Tuttavia, vi è una tensione palpabile all’interno dell’amministrazione americana di sapere cosa fare dopo che ha sospeso la sua collaborazione con il Mali, ma la debolezza degli Stati Uniti è che hanno sempre dato il sopravvento agli europei. Le autorità americane non si impegnano abbastanza con i paesi africani, passando sempre per Parigi o anche per Bruxelles (per ciò che riguarda la RDC), e gli africani non capiscono questo atteggiamento perché questi ultimi si considerano sovrani.

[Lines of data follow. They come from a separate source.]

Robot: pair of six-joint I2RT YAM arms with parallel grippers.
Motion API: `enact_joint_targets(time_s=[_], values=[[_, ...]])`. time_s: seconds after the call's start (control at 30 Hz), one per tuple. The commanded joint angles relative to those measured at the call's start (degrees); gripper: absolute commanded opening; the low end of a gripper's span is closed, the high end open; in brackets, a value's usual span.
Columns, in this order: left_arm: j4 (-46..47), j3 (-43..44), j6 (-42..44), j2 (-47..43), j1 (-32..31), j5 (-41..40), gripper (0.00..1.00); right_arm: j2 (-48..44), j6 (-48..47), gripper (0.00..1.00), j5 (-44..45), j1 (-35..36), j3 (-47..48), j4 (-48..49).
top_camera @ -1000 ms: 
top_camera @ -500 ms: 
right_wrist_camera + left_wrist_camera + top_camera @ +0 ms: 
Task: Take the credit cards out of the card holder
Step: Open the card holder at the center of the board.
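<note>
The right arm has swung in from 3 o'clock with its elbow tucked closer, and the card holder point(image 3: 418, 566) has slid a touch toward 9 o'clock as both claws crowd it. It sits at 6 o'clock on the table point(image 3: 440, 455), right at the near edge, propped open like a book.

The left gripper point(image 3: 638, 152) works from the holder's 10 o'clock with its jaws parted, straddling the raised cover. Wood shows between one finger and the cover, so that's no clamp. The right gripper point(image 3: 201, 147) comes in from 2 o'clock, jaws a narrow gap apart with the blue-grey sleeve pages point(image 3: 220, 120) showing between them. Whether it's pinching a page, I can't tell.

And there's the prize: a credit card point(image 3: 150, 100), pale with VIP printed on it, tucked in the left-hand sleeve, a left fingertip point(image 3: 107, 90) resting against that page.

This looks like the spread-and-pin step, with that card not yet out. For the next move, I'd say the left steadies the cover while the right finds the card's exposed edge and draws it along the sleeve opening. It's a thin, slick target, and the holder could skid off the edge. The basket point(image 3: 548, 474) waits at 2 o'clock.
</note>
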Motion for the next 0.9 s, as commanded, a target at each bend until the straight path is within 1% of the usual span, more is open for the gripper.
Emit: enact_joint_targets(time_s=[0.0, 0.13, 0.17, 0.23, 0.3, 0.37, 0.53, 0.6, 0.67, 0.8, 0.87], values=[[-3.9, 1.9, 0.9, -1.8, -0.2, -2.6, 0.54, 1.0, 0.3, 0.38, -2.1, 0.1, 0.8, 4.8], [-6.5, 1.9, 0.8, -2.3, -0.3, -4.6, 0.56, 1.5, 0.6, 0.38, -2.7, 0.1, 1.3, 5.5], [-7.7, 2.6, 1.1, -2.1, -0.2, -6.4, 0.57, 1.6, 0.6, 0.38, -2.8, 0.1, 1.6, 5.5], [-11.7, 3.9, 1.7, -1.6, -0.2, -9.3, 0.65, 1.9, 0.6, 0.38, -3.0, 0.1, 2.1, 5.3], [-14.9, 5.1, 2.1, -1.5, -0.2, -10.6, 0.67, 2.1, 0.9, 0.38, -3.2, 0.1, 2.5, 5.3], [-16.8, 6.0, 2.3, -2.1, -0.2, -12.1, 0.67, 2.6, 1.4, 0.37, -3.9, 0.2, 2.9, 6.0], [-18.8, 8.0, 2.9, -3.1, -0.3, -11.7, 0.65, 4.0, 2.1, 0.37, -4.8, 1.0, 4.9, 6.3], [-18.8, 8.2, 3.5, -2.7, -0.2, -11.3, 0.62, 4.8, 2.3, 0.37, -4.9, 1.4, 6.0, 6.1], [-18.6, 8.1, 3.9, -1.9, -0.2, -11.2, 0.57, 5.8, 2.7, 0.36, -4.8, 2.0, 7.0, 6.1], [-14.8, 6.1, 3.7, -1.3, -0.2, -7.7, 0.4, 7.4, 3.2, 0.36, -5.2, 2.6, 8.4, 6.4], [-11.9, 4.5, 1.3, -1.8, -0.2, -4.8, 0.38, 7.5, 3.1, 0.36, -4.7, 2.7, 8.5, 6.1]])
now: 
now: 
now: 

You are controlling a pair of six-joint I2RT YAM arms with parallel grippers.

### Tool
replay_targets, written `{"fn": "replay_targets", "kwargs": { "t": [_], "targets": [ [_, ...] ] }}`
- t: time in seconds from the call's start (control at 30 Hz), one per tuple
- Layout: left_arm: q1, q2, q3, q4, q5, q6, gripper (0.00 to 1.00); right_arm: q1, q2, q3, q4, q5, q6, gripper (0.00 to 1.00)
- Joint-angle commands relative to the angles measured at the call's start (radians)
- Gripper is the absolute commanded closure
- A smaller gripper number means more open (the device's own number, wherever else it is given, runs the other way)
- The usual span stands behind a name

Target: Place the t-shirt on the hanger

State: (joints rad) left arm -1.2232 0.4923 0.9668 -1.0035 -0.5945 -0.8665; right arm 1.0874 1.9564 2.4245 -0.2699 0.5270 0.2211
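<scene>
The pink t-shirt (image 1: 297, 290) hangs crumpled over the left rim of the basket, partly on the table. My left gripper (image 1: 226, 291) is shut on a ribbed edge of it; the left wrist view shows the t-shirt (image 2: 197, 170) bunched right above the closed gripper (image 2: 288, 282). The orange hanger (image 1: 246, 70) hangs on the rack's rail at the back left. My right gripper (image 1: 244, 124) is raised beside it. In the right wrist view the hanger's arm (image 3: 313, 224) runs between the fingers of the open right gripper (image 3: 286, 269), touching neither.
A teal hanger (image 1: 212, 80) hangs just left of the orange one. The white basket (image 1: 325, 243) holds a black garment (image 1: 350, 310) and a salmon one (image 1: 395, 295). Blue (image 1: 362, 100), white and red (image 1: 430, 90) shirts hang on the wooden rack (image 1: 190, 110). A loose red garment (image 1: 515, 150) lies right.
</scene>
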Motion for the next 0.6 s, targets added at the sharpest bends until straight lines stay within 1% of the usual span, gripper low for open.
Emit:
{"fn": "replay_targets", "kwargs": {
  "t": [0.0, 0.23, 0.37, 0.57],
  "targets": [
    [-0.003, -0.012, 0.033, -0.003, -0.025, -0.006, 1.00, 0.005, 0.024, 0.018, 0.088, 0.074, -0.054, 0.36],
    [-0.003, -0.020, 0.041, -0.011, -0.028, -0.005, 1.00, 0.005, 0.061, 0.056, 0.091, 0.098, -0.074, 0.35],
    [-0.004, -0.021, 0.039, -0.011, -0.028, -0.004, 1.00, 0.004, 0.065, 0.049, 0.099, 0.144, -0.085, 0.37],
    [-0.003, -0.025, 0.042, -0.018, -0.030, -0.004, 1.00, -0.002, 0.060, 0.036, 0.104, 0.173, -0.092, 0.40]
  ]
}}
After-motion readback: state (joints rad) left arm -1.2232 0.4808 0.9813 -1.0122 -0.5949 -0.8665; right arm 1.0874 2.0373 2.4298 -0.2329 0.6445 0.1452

Si sono quindi formate delle troike spesso composte dagli Stati Uniti e da un'ex potenza coloniale che si occupano di un dossier riguardante l'Africa. Tuttavia, diversi Paesi del Sahel hanno attualmente problemi con la Francia, quindi gli Stati Uniti si chiedono cosa fare con questa sfida.

In Niger assistiamo tuttavia a una biforcazione rispetto alla posizione francese poiché gli Stati Uniti hanno interessi superiori a quelli che hanno con la Francia in questo specifico contesto.